Would you restate the entries below word for word, starting at the first line and ending with the one that has "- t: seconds"?

─── Input data

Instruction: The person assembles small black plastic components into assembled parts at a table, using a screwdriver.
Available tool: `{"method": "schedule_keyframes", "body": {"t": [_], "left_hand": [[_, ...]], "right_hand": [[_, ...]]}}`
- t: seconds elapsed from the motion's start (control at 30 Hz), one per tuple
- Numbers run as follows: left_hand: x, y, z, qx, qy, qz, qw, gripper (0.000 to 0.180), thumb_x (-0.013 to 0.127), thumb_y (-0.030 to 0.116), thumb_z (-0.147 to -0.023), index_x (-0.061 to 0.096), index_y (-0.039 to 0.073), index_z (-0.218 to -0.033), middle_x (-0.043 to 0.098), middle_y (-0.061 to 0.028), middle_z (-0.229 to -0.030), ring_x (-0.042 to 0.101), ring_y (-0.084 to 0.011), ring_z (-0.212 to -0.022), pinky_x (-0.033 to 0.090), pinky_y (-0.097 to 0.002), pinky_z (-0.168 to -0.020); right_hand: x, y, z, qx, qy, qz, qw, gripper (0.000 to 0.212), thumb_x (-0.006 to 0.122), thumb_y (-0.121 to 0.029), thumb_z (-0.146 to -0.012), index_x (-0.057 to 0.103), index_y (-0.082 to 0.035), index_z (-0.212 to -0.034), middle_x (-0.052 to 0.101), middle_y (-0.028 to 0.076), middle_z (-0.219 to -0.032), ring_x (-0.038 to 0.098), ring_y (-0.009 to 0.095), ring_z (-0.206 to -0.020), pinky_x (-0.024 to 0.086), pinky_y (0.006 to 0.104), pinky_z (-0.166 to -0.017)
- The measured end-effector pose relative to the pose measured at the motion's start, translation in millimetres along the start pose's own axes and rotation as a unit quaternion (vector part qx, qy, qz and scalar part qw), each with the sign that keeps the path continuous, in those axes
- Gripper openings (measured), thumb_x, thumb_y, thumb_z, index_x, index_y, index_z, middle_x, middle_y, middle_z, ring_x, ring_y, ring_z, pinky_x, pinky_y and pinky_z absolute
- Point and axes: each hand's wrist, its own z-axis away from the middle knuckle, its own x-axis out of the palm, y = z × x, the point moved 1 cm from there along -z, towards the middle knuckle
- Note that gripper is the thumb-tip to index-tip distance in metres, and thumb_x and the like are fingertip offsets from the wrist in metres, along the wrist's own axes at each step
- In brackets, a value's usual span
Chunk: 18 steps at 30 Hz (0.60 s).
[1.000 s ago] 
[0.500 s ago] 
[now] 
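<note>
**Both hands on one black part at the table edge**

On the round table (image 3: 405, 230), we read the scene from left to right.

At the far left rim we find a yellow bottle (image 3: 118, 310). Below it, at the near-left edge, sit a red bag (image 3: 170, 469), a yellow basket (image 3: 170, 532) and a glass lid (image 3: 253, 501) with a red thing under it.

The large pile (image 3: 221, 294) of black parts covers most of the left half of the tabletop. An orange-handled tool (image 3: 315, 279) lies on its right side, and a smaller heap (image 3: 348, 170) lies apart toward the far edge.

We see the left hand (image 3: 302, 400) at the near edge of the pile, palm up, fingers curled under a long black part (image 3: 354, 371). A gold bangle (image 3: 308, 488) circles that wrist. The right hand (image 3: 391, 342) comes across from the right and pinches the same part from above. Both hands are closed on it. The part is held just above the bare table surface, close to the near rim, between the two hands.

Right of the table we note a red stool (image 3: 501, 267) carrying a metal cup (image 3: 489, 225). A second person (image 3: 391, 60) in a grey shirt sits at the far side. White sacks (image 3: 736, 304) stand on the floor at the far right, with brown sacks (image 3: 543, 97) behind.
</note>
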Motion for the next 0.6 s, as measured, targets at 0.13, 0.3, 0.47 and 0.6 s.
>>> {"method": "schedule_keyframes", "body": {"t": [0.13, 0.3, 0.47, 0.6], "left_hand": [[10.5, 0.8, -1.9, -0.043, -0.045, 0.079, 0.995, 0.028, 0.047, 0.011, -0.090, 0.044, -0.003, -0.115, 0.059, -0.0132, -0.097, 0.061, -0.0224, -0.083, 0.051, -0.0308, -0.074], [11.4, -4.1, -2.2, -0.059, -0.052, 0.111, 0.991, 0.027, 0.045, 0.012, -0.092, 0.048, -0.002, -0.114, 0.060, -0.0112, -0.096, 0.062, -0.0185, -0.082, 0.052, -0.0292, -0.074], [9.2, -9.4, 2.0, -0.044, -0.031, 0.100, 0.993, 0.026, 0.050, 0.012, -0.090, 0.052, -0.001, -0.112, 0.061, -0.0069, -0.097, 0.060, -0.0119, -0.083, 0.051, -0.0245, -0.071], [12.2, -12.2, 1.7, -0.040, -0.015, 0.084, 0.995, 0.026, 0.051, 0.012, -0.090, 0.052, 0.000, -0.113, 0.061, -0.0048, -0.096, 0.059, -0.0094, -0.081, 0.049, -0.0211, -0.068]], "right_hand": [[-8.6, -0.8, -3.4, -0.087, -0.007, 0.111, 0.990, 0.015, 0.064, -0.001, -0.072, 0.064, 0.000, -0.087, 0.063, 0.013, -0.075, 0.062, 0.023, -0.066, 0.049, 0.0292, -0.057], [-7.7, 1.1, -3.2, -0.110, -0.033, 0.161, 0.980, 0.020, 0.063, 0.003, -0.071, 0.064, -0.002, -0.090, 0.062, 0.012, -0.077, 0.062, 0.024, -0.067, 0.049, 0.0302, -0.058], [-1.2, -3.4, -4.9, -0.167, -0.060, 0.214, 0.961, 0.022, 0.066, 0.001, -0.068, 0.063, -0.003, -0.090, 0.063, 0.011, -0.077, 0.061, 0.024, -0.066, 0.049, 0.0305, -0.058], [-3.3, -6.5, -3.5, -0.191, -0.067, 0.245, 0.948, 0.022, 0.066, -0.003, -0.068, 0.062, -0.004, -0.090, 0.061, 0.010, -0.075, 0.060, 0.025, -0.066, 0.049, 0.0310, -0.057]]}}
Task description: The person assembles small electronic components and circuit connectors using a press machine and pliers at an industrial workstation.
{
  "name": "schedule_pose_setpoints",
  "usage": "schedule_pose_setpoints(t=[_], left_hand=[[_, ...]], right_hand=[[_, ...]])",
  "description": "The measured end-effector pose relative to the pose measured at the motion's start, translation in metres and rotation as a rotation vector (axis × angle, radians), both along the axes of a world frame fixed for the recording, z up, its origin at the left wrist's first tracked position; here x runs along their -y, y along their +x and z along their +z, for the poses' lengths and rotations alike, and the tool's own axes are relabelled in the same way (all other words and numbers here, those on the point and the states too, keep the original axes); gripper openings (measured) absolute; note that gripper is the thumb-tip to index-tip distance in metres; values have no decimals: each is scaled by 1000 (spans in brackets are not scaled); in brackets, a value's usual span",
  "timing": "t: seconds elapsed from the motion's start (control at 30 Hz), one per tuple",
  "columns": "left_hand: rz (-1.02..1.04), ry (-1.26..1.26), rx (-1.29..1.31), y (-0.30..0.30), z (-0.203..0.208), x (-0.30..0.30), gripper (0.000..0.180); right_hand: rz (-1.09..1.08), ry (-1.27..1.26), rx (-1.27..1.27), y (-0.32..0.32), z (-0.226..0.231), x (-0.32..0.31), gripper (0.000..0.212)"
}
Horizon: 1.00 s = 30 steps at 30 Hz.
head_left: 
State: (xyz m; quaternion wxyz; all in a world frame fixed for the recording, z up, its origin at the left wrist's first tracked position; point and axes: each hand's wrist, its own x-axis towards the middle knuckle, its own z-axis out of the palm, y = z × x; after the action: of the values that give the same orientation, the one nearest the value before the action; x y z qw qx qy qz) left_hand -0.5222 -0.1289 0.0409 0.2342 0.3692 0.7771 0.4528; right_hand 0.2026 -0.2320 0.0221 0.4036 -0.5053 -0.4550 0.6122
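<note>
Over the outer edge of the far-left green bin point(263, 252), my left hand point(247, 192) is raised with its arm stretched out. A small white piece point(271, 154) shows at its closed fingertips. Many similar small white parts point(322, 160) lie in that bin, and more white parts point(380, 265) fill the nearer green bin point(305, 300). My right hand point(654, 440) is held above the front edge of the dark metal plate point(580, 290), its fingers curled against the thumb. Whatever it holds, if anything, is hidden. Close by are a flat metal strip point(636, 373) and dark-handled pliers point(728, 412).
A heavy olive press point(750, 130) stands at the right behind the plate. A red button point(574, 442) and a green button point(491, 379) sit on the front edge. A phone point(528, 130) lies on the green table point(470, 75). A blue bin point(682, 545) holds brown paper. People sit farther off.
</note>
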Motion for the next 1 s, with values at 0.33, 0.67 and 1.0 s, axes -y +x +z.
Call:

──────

▶ _Task output_:
Instruction: The person assembles small black plastic components into assembled parts at a table, using a screwdriver.
Available tool: `{"method": "schedule_keyframes", "body": {"t": [_], "left_hand": [[_, ...]], "right_hand": [[_, ...]]}}`
- t: seconds elapsed from the motion's start (control at 30 Hz), one per tuple

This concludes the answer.